Alors, quel est le moteur de la révolution sexuelle en Iran? Il y a un certain nombre d'explications possibles, y compris les facteurs économiques, l'urbanisation, les nouveaux outils de communication et l'émergence d'une population féminine instruite - qui sont probablement en partie responsables de l'évolution des attitudes envers le sexe. Cependant, la plupart de ces facteurs existent dans d'autres pays de la région qui ne connaissent pas de transitions analogues. (En effet, une vague de conservatisme social balaie une grande partie du Moyen-Orient, alors que l'Iran se déplace dans la direction opposée.) Donc, qu'est ce qui est différent en Iran?
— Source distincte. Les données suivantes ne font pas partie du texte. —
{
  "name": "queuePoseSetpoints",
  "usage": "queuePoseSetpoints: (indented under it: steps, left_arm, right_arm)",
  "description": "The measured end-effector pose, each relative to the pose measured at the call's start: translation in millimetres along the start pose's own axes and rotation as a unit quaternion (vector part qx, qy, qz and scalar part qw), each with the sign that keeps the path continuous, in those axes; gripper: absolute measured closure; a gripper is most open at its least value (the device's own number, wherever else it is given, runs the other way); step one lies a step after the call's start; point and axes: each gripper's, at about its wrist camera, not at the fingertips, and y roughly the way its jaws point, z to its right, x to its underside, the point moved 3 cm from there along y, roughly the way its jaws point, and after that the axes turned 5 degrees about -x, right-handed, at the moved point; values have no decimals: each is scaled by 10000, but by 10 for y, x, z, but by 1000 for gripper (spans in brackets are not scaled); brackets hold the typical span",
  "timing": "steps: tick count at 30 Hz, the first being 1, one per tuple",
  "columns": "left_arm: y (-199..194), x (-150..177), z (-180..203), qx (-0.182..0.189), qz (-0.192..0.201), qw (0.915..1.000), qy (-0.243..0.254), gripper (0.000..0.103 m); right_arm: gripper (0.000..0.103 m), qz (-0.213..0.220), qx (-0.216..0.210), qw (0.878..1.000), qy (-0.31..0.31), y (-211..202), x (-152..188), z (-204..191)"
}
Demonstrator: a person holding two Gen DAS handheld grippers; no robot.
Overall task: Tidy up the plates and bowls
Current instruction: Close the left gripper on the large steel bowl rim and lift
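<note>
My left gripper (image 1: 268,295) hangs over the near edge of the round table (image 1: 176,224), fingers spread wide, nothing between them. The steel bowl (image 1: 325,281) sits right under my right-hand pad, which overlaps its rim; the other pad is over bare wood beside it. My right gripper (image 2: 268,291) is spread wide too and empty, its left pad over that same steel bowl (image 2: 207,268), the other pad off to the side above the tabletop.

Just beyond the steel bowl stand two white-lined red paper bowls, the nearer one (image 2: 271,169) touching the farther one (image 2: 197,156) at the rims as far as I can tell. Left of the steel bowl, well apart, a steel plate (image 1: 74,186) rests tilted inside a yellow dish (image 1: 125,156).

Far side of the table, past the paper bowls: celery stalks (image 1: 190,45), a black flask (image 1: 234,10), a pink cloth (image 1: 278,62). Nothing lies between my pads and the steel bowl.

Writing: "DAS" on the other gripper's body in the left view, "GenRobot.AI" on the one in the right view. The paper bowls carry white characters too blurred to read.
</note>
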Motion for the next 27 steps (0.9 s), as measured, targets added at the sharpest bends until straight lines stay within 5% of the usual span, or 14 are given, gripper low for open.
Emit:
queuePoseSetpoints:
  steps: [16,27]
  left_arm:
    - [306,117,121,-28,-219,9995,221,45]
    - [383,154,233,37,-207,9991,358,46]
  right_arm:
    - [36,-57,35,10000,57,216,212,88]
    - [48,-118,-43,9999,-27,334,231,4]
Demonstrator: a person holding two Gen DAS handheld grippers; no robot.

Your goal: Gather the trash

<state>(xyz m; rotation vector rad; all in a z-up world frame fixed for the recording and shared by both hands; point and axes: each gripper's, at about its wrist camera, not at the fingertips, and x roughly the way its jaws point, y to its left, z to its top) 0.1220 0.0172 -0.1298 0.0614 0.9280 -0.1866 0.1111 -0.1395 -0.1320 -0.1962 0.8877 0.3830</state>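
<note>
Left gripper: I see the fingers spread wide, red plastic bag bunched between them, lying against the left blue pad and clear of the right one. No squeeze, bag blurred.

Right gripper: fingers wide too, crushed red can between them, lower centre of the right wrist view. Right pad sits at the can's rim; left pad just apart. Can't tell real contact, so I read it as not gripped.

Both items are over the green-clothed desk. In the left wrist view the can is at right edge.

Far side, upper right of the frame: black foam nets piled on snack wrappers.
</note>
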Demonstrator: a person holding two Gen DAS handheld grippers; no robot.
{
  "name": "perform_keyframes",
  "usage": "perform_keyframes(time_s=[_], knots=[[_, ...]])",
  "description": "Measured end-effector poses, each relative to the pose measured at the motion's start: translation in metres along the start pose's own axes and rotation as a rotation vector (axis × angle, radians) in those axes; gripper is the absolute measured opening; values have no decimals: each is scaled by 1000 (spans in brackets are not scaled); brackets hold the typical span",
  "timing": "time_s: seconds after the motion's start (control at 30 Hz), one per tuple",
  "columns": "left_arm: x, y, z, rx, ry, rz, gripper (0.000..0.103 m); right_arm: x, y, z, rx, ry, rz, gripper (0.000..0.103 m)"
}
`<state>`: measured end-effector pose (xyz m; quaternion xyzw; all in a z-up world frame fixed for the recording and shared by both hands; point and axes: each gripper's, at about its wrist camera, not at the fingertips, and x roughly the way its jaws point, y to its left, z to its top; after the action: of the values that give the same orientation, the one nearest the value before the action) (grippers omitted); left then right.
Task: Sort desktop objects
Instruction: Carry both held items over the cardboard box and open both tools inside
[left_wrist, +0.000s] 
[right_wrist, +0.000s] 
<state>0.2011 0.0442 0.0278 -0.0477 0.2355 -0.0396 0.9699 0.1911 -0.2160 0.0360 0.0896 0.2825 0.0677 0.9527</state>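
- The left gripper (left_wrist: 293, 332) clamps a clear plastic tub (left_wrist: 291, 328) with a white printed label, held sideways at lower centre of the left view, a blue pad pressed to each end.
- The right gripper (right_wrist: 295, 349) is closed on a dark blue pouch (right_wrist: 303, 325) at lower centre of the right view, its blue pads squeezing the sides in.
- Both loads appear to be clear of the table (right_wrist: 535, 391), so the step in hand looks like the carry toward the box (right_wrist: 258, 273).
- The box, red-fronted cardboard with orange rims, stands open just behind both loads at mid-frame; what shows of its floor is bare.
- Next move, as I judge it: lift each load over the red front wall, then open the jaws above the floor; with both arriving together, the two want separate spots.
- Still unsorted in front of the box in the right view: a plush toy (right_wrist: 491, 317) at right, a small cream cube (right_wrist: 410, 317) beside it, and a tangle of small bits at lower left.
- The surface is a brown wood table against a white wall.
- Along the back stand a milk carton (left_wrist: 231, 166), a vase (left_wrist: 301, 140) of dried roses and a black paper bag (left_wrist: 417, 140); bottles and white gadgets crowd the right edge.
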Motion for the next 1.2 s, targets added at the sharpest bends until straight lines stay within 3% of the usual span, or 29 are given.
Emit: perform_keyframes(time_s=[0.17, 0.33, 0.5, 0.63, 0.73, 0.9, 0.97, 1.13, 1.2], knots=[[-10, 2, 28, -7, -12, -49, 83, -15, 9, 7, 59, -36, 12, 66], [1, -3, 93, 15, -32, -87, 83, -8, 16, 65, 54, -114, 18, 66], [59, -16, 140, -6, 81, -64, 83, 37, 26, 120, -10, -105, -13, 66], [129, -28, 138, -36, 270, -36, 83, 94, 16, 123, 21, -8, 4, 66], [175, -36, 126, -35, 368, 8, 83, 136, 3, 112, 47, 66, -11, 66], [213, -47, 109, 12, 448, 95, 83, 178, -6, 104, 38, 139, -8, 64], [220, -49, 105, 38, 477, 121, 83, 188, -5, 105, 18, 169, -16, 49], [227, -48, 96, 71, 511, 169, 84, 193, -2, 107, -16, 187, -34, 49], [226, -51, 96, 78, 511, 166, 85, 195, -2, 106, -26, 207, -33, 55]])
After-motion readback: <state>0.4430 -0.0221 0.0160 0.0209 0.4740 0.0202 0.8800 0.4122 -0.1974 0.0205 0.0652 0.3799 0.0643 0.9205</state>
Paradoxalement, c'est l’État puritain - rigide, déconnecté et dédié à la lutte contre le «vice» et à la promotion de la «vertu» - qui semble alimenter la tendance libérale qui émerge en Iran.
Depuis la révolution islamique de 1979 qui a propulsé l'ayatollah Ruhollah Khomeini au pouvoir, le régime iranien a promu l'idée de la morale collective, en imposant des codes de conduite rigoureux qui effacent la frontière entre les sphères publiques et privées. Préserver le caractère islamique du pays a été l'une des principales sources de légitimité du régime, et en tant que tel, il n'y a pratiquement aucune facette de la vie privée qui n'est pas réglementée par son interprétation de la loi islamique. (En effet, les clercs émettent régulièrement des fatwas sur l'acceptabilité d'intimes - et parfois extrêmement improbables - scénarios sexuels). Mais 34 ans plus tard, le successeur de Khomeiny n'a pas réussi à créer une société utopique - un fait qui met à nu la faillite morale et idéologique d'un régime qui est déjà aux prises avec des crises économiques et politiques.
Cette vérité qui dérange n'est pas perdu pour les jeunes en Iran, où l'évolution des habitudes sexuelles sont devenues une forme de résistance passive. En défiant les rigueurs de l’État, les Iraniens sont (consciemment ou inconsciemment) en train de remettre sa légitimité en question. Pendant ce temps, les faibles tentatives du régime pour contrer les changements en cours - tels que ses avertissements répétés sur le danger posé par les «relations illicites» - lui aliènent un peu plus ceux qu'il souhaite contrôler. Lentement mais sûrement, la révolution sexuelle en Iran épuise le zèle idéologique d'un État lié à la notion absurde d'une société utopique fondée sur des principes fondamentalistes.
A New York, Sex and the City est peut-être creux et banal, mais en Iran, ses implications sociales et politiques sont profondes.
Afshin Shahi est maître de conférences en relations internationales, spécialisé sur le Moyen-Orient à l'Université d'Exeter.